Cuando McDermott se le reunió, Royce le dijo:
–Creo que ha sido una fiesta mayúscula.
–Así parece. – Peter cerró la puerta de comunicación entre la sala y el dormitorio.
–Tiene que haber algún lugar en el hotel -imploraba Marsha-. No podría soportar ir a casa esta noche.
Peter vaciló.
–Está la 555, supongo -miró a Royce.
La habitación 555 era pequeña y correspondía a la subgerencia general. Peter rara vez la utilizaba, excepto para mudarse de ropa. Ahora estaba vacía.
–Servirá -dijo Marsha-. Siempre que alguien llame por teléfono a casa, llamen a Anna, el ama de llaves.
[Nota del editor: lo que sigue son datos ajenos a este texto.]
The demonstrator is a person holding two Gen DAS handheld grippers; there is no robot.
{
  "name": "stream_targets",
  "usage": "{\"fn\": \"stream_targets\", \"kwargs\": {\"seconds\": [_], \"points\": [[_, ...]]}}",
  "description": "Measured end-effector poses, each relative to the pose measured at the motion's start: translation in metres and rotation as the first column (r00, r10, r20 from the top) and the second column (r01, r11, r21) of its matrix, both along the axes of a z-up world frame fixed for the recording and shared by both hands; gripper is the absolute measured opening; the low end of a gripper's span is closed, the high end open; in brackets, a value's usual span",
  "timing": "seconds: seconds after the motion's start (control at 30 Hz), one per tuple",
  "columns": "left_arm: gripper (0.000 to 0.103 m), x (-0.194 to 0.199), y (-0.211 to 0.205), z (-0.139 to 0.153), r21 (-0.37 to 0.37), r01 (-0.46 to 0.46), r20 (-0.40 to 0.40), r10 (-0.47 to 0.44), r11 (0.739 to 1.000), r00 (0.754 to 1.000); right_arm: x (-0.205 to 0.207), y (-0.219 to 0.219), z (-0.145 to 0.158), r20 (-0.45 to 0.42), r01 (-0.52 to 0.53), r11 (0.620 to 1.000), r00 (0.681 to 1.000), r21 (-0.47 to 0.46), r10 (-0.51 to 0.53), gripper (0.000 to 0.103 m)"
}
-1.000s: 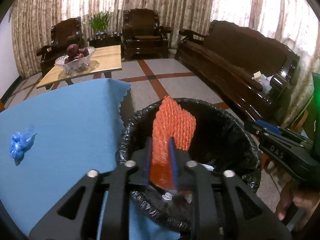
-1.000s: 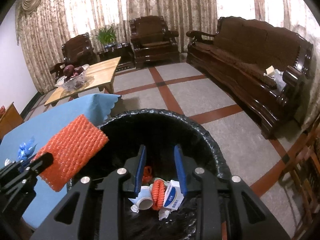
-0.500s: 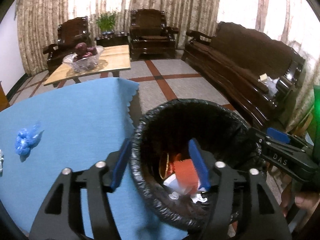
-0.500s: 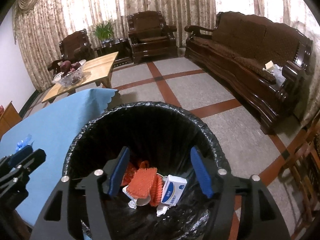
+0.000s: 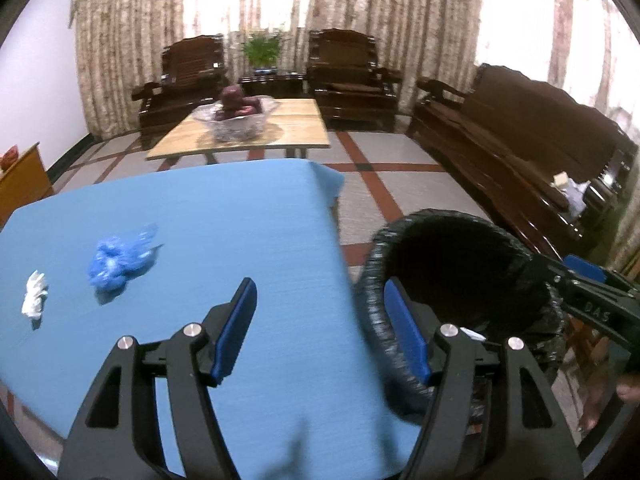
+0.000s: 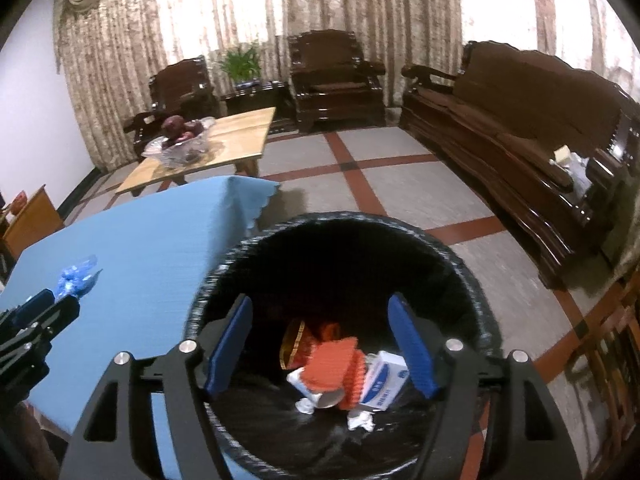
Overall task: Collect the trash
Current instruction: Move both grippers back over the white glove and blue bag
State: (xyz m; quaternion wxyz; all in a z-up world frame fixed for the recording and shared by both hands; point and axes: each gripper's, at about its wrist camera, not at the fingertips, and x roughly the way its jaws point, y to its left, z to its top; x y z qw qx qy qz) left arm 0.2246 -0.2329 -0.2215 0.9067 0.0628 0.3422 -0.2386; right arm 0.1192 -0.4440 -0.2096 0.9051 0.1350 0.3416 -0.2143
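Dropped from the left gripper (image 5: 320,328) since a second ago, the orange foam net (image 6: 334,368) now lies in the black-lined trash bin (image 6: 460,264) among a small white box (image 6: 382,380) and scraps. Both tools' jaws have just been opening and stand released, nothing between them; the right gripper (image 6: 320,344) hangs over the bin. Left has swung toward the blue tablecloth (image 5: 224,216), where a blue plastic wad (image 5: 118,262) and white crumpled paper (image 5: 35,300) likely come next.

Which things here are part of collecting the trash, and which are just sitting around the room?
Part of the job:
- blue crumpled wrapper on the blue tablecloth
- white scrap beside it
- black-lined bin
- orange foam net and small white box, already in the bin

Just lying about:
- glass fruit bowl
- coffee table
- potted plant
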Motion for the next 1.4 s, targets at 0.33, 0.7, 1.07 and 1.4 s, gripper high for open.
{"fn": "stream_targets", "kwargs": {"seconds": [0.33,0.7,1.07,1.4], "points": [[0.067,0.017,0.085,0.003,0.033,-0.118,0.035,0.117,0.993,0.993,0.030,0.059,0.006,-0.023,-0.107,0.994,0.994,-0.032,0.106,0.070],[0.068,0.050,0.205,-0.012,0.094,-0.264,0.053,0.260,0.960,0.964,0.086,0.152,0.004,-0.038,-0.273,0.961,0.962,-0.044,0.271,0.071],[0.071,0.088,0.313,-0.027,0.099,-0.367,0.037,0.365,0.925,0.930,0.160,0.242,-0.010,-0.060,-0.391,0.920,0.919,-0.023,0.389,0.071],[0.073,0.133,0.381,-0.057,0.072,-0.402,0.002,0.403,0.913,0.915,0.208,0.321,-0.039,-0.075,-0.466,0.885,0.882,0.013,0.466,0.071]]}}
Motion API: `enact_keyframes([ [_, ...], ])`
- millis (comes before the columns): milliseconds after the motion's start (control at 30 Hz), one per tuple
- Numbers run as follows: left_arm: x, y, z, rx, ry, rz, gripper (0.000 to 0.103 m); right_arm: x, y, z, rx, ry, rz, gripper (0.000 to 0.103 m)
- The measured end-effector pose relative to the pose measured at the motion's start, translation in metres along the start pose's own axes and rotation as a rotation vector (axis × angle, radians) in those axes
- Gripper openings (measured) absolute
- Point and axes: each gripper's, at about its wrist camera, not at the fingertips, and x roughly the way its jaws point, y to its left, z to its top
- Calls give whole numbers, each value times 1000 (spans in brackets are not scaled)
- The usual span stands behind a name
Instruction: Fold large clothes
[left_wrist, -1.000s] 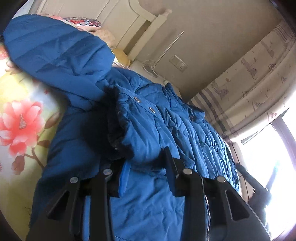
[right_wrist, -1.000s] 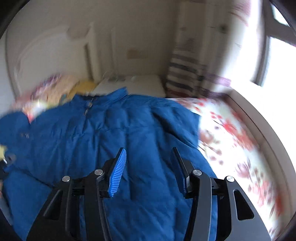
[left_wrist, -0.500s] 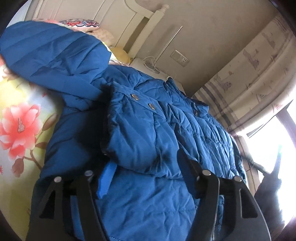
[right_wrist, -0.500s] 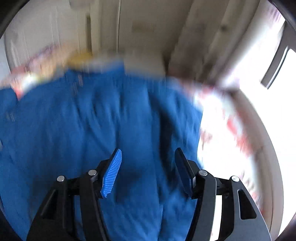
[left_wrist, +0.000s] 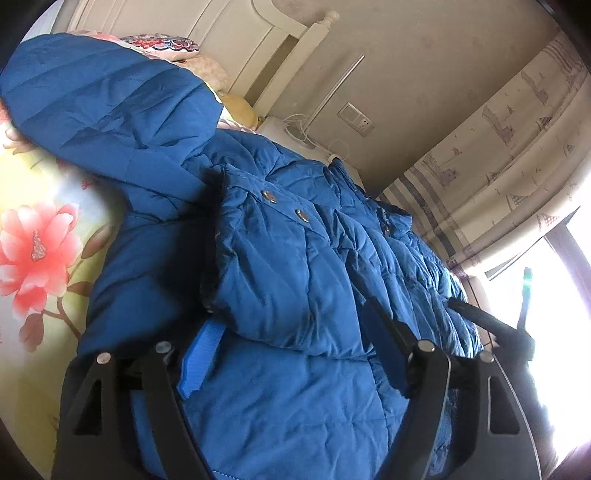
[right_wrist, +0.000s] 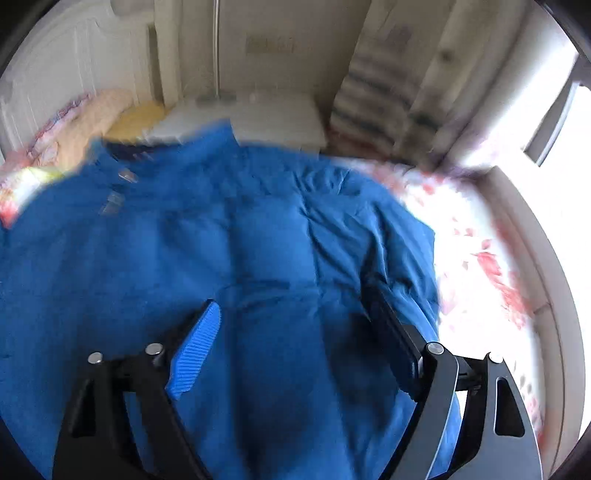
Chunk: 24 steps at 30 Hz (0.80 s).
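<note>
Jacket (left_wrist: 295, 258) over bedsheet (left_wrist: 37, 258); hem edge seemingly near right gripper (right_wrist: 291, 354).

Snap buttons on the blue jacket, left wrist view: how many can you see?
2. One snap sits near the upper edge of the folded-over panel of the blue jacket; the other snap lies just below and right of it. More may be hidden in the folds.
</note>
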Motion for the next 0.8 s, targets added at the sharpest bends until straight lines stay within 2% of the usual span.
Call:
enact_keyframes([
  [67, 1, -1, 0, 4, 2, -2, 77, -24, 18, -20, -29, -50, 79, 88],
  [100, 2, -2, 0, 10, 4, -1, 79, -27, 33, -33, -93, -37, 99, 88],
  [167, 3, -4, -1, 21, 6, 4, 81, -17, 59, -57, -221, 34, 86, 88],
  [200, 2, -5, -1, 25, 5, 4, 82, -22, 61, -66, -230, -1, 69, 88],
  [267, 0, -4, -1, 18, -3, 2, 82, -28, 55, -62, -192, 58, 84, 88],
  [300, -3, -2, 0, 5, -18, 5, 82, -36, 54, -60, -167, 57, 59, 88],
  [367, -12, 3, 2, -22, -59, 8, 82, -55, 49, -59, -134, -28, 33, 89],
  [400, -22, 7, 4, -38, -103, 18, 82, -59, 47, -62, -127, -44, 47, 89],
  [433, -33, 13, 8, -61, -150, 32, 82, -53, 48, -67, -132, -23, 65, 89],
  [467, -43, 19, 11, -94, -184, 32, 82, -42, 51, -76, -154, 32, 77, 89],
  [533, -70, 51, 24, -241, -272, 7, 86, -38, 49, -87, -150, 8, 88, 91],
  [600, -87, 85, 38, -368, -323, 11, 88, -40, 49, -88, -138, 9, 97, 91],
  [733, -112, 166, 73, -564, -391, 71, 87, -42, 50, -90, -147, -1, 86, 91],
  [800, -118, 197, 90, -619, -401, 77, 80, -38, 54, -89, -145, -2, 86, 91],
])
–Si usted quiere -se ofreció Royce- iré a buscar la llave.
Peter asintió:
–Al volver, pase por la habitación… encontrará una bata. Supongo que debería llamar a la camarera.
–Si usted deja que entre una camarera en este momento, será lo mismo que si pasara la información por radio.
Peter lo consideró. En estas circunstancias, nada detendría la murmuración. Inevitablemente, cuando en cualquier hotel sucede este tipo de incidentes, las escaleras de servicio vibran como un teléfono de la selva. Pero comprendió que no había interés en añadir nada.
–Muy bien. Nosotros mismos llevaremos a miss Preyscott abajo, en el ascensor de servicio.
Cuando el negro abrió la puerta, se filtraron voces con innumerables y ansiosas preguntas. Por el momento, Peter había olvidado el conjunto de huéspedes que se había reunido en el corredor. Oyó las respuestas de Royce muy tranquilizadoras, y las voces se perdieron.